Katherine miró a Fiona y vio el dolor que reflejaba su mirada. No pudo menos que compadecerla. Si las cosas hubieran salido bien, a esas alturas Fiona ya debería tener uno o dos hijos. Pero las cosas no habían ido como todos esperaban. Todo había cambiado en el momento en el que Alex había anunciado que quería el divorcio. Nunca había querido explicarle a su madre por qué, y Fiona decía estar igualmente desconcertada por aquel cambio repentino en sus sentimientos.

Katherine sabía que tenía que haber alguna razón. Alex era su hijo mayor y ocupaba un lugar muy especial en su corazón. Habían pasado muchas cosas juntos y sabía que no era la clase de hombre capaz de abandonar a una mujer sin motivo alguno. Estaba muy lejos de ser un hombre cruel o despiadado. Pero ella continuaba sin saber los motivos que le habían llevado a separarse de su esposa.

A Katherine le hubiera gustado decir algo para consolar a su amiga, pero no se le ocurría nada. Fiona sonrió con valor.

– Lo siento. No pretendía ponerme sentimental. Soy consciente de que te pongo en una situación embarazosa y no quiero empeorar las cosas. Pero quiero que sepas lo mucho que te agradezco que me ayudes con todas estas labores benéficas. Significa mucho para mí.

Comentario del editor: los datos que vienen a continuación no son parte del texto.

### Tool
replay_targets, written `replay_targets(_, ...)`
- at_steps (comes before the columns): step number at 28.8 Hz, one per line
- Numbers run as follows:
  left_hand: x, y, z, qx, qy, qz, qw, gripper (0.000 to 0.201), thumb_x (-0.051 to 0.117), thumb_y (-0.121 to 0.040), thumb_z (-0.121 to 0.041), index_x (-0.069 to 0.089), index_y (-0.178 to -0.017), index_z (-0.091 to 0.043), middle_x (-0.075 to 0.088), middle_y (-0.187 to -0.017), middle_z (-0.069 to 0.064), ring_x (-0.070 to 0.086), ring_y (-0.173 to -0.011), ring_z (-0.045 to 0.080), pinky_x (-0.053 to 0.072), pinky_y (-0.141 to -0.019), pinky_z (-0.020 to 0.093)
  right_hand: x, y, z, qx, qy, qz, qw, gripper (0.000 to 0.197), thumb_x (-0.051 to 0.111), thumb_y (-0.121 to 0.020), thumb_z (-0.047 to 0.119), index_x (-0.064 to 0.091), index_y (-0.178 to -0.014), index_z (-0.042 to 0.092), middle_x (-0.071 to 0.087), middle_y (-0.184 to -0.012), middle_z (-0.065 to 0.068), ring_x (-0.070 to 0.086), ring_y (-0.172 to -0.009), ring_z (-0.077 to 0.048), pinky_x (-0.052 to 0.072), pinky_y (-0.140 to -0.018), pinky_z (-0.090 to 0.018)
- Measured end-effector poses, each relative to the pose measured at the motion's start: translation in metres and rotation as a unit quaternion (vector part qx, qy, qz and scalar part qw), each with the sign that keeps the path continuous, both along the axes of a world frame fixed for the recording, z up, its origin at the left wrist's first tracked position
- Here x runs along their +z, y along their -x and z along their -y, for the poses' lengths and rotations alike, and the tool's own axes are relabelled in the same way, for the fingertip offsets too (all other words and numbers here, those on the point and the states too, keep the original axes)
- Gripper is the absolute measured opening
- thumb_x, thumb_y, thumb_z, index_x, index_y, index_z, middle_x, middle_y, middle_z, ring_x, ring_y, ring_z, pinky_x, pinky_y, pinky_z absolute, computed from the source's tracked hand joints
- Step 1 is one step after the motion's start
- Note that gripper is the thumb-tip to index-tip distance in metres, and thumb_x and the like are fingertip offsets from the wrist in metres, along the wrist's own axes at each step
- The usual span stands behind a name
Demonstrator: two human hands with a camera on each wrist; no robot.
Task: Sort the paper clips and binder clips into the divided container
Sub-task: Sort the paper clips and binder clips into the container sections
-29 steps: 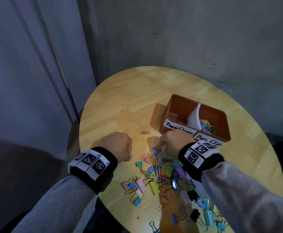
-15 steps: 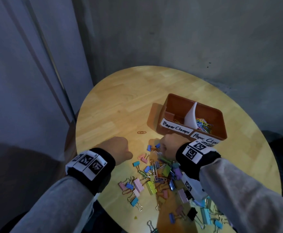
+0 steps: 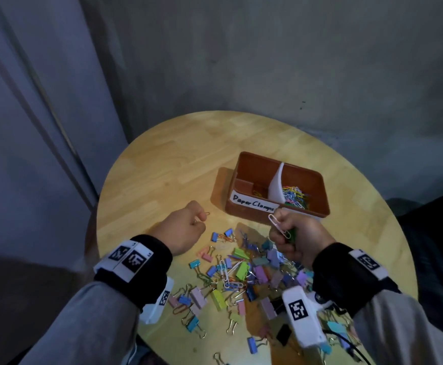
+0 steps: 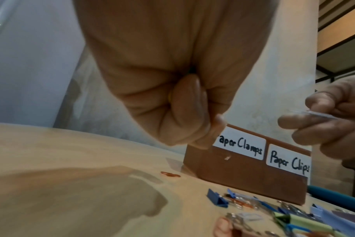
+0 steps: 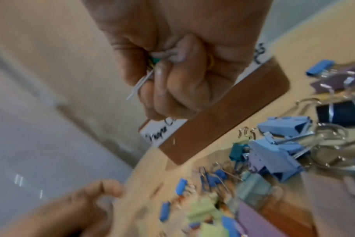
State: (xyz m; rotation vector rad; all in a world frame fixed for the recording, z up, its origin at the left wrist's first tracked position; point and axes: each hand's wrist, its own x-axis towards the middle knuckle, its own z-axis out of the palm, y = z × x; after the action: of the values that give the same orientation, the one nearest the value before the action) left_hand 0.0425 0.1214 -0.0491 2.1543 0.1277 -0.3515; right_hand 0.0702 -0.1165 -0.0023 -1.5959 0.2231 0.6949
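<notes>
A brown divided container (image 3: 318, 206) stands on the round wooden table (image 3: 162, 159), with a white divider (image 3: 277, 184). Its right compartment holds coloured paper clips (image 3: 295, 197). Labels read "Paper Clamps" (image 4: 240, 145) and "Paper Clips" (image 4: 290, 162). My right hand (image 3: 283, 230) hovers just before the container's front wall and grips a pink-white paper clip (image 3: 277, 223) along with green and yellow clips (image 5: 152, 61). My left hand (image 3: 198, 223) is a fist above a lone orange paper clip (image 4: 170, 174); a yellow speck shows between its fingers. A mixed pile of binder clips and paper clips (image 3: 241, 272) lies near me.
The table is small and round, its edge close on the left and at the front. A grey wall and a curtain stand behind it. Bare wood lies left of and behind the container. A few clips (image 3: 256, 192) sit in the left compartment.
My right hand has risen off the pile with paper clips and moved toward the container. My left fist has moved forward to just above the lone orange paper clip.
</notes>
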Motion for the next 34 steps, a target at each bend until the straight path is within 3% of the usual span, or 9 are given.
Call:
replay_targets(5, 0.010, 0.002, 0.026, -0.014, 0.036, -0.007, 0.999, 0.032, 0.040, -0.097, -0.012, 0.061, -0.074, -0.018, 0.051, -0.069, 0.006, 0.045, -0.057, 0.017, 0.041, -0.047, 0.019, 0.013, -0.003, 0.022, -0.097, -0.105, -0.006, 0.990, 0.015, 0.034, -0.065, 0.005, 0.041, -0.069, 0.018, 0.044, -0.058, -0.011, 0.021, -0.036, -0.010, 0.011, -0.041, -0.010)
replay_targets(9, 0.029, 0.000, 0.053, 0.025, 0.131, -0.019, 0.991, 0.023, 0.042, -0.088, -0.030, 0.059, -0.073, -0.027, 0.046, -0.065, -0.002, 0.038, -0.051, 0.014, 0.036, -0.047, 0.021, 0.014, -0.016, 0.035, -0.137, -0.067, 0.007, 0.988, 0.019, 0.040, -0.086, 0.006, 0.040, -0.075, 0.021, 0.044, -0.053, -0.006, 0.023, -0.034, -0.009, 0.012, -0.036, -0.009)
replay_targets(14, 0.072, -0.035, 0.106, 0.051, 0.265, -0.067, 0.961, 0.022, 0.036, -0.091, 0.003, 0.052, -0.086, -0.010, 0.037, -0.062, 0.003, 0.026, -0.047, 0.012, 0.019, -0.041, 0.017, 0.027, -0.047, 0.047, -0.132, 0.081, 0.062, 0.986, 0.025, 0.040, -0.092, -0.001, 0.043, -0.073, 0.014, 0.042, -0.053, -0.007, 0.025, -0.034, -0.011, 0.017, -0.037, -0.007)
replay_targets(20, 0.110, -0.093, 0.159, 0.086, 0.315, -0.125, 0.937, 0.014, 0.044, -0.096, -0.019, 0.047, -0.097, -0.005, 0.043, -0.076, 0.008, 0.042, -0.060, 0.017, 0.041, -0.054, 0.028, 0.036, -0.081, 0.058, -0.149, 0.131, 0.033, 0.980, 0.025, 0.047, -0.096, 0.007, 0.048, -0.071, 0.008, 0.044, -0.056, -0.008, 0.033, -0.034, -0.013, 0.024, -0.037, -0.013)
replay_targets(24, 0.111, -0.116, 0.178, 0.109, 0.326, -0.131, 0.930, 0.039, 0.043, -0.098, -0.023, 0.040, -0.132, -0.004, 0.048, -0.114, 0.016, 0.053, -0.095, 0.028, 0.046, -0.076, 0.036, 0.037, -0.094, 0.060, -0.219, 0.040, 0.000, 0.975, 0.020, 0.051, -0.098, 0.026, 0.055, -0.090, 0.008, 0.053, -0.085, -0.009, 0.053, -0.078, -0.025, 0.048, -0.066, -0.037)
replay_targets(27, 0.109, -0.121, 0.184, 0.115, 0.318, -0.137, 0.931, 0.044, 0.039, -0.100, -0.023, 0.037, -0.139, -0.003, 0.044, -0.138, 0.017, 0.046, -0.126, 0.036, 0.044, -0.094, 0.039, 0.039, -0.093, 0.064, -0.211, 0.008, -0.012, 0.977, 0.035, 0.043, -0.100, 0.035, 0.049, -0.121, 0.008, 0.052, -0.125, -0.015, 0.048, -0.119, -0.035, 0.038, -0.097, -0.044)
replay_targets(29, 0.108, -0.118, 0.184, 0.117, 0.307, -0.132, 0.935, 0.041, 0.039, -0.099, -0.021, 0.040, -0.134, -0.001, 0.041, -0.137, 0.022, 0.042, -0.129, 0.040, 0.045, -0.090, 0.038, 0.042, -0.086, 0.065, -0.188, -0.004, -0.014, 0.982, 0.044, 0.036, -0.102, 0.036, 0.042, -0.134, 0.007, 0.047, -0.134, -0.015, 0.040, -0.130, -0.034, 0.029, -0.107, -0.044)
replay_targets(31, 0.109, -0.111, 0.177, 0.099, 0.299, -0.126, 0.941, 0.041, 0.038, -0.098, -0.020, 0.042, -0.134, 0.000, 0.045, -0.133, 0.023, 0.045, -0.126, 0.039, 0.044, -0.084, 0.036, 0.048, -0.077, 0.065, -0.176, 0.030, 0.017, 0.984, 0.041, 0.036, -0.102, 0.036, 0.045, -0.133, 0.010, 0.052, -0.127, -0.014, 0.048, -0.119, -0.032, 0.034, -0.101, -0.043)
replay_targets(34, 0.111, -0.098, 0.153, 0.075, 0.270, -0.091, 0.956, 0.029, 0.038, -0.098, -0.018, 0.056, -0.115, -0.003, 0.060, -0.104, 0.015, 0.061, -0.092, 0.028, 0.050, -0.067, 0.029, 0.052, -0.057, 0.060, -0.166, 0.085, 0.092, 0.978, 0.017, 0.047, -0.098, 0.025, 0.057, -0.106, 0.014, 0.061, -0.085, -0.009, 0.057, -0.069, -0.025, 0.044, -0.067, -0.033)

– Me encanta que trabajemos juntas -respondió Katherine-. Haya pasado lo que haya pasado entre Alex y tú, no tiene por qué afectar a nuestra amistad.

Además, en el fondo continuaba albergando la esperanza de que su hijo volviera con Fiona.

Fiona tomó aire.

– Si no te parece mal, voy a quedarme un rato en tu despacho. Quiero descargar los menús de los últimos diez años. No quiero que repitamos ningún plato.

– Gracias por ocuparte tú de eso. Yo voy a ver cómo están los niños. Y no te vayas sin despedirte.

– Claro que no.

Fiona salió y Katherine se volvió hacia las escaleras, pero antes de que hubiera dado un solo paso, oyó la puerta del garaje. Eso sólo podía significar una cosa: Mark estaba en casa.